Rwanda Lifts Reservation on Abortion Provision in Maputo Protocol
(PRESS RELEASE) Affirming the importance of women’s access to safe and legal abortion, the Rwandan government has lifted its reservation to Article 14(2)(c) of the African Charter on Human and People’s Rights of Women in Africa (also known as the Maputo Protocol). The Maputo Protocol is the only international treaty that explicitly guarantees the right to legal abortion. Under the Protocol, the Rwandan government is now required to “protect the reproductive rights of women by authorizing medical abortion in cases of sexual assault, rape, incest, and where the continued pregnancy endangers the mental and physical health of the mother or the life of the mother or the fetus.”

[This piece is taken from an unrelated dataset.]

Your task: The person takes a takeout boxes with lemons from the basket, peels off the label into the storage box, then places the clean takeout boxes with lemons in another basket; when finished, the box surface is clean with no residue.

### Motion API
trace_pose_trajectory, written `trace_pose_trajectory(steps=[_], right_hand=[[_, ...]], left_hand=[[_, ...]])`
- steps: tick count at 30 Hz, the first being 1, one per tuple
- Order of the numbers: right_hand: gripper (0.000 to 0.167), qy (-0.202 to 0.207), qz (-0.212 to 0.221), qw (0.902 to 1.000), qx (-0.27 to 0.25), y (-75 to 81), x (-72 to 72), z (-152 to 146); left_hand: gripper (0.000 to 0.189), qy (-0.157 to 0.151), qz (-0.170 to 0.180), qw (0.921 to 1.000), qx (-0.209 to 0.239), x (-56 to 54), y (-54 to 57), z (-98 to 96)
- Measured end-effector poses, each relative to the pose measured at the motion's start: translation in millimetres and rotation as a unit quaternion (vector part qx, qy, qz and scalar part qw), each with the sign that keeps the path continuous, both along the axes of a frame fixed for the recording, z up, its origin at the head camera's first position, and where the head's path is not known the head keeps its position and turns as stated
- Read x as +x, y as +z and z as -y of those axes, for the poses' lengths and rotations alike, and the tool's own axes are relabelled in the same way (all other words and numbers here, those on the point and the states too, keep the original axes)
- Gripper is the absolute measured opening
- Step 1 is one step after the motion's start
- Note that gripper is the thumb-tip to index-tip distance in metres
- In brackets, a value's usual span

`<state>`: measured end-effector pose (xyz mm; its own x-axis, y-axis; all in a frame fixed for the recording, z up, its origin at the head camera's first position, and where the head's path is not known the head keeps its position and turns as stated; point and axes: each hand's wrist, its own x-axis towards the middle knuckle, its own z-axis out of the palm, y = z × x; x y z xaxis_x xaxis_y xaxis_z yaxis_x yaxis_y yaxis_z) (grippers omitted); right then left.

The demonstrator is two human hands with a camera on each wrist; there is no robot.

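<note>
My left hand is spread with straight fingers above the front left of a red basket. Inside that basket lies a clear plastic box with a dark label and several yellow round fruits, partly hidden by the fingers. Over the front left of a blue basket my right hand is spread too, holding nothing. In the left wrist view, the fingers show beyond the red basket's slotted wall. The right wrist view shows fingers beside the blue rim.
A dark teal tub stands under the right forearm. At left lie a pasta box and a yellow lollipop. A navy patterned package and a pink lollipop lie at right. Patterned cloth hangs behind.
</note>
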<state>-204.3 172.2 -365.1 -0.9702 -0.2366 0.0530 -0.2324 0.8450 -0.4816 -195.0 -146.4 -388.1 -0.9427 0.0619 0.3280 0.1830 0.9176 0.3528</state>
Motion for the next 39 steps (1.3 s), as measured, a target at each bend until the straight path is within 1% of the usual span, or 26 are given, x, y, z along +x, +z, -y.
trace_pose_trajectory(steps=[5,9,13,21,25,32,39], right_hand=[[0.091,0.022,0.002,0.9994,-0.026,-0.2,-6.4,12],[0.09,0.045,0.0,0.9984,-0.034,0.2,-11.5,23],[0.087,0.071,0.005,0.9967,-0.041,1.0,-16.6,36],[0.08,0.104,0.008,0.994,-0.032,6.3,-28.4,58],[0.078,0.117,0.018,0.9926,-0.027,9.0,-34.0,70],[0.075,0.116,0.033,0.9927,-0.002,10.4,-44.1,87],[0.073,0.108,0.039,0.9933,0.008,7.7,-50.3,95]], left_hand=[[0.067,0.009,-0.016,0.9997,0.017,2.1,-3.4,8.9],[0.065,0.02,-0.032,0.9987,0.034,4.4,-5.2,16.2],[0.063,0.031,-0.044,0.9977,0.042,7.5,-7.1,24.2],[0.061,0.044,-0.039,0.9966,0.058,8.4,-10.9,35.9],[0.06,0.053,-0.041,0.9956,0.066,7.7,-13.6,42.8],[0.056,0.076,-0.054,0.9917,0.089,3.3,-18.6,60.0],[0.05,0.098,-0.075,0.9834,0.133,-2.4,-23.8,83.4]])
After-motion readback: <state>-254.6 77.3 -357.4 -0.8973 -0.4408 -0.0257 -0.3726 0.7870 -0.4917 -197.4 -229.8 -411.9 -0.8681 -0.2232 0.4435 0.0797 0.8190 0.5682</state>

This development comes on the heels of a significant reform to Rwanda’s abortion law. The Rwandan Government recently signed into law a new penal code reducing harsh criminal penalties against women who terminate their pregnancies and doctors who perform abortions.
“Rwanda has taken a critical step forward in its efforts to respect women’s fundamental reproductive and human rights by expanding the grounds upon which abortion is legally permitted,” said Elisa Slattery, regional director for Africa at the Center for Reproductive Rights. “Women who become pregnant as a result of rape, incest, or forced marriage – or whose pregnancy endangers their health – are now legally entitled to safe abortion services.”
“We hope other African nations follow Rwanda’s lead and affirm women’s fundamental reproductive rights by ratifying the Maputo Protocol without reservations.”
With the passing of the law and the removal of its reservation to the abortion provision in the Maputo Protocol, Rwanda has made significant strides in ensuring compliance with its minimum obligations under international and regional human rights law. However, Rwanda’s new law still imposes barriers that could prevent women from accessing legal abortions. Under the revised law, women who are pregnant as a result of rape, forced marriage or incest and seeking an abortion must get written approval from the court first. Further, it requires that anyone performing a legal abortion be a licensed medical doctor and consult with another physician before the procedure. These can be significant barriers for women that can cost money, waste time, and dangerously delay critical health care.
Unsafe abortion is one of the most easily preventable causes of maternal mortality and Rwanda has one of the worst ratios in the world, at 340 deaths per 100,000 live births, according to the World Health Organization (WHO).
In June, WHO released its updated safe abortion guidance, which states that officials must create an enabling environment “to ensure that every woman who is legally eligible has ready access to safe abortion care” and remove “barriers that hinder access to and timely provision of safe abortion care.” Rwanda’s revised law is an important step toward reducing the number of women who die due to unsafe abortion every year.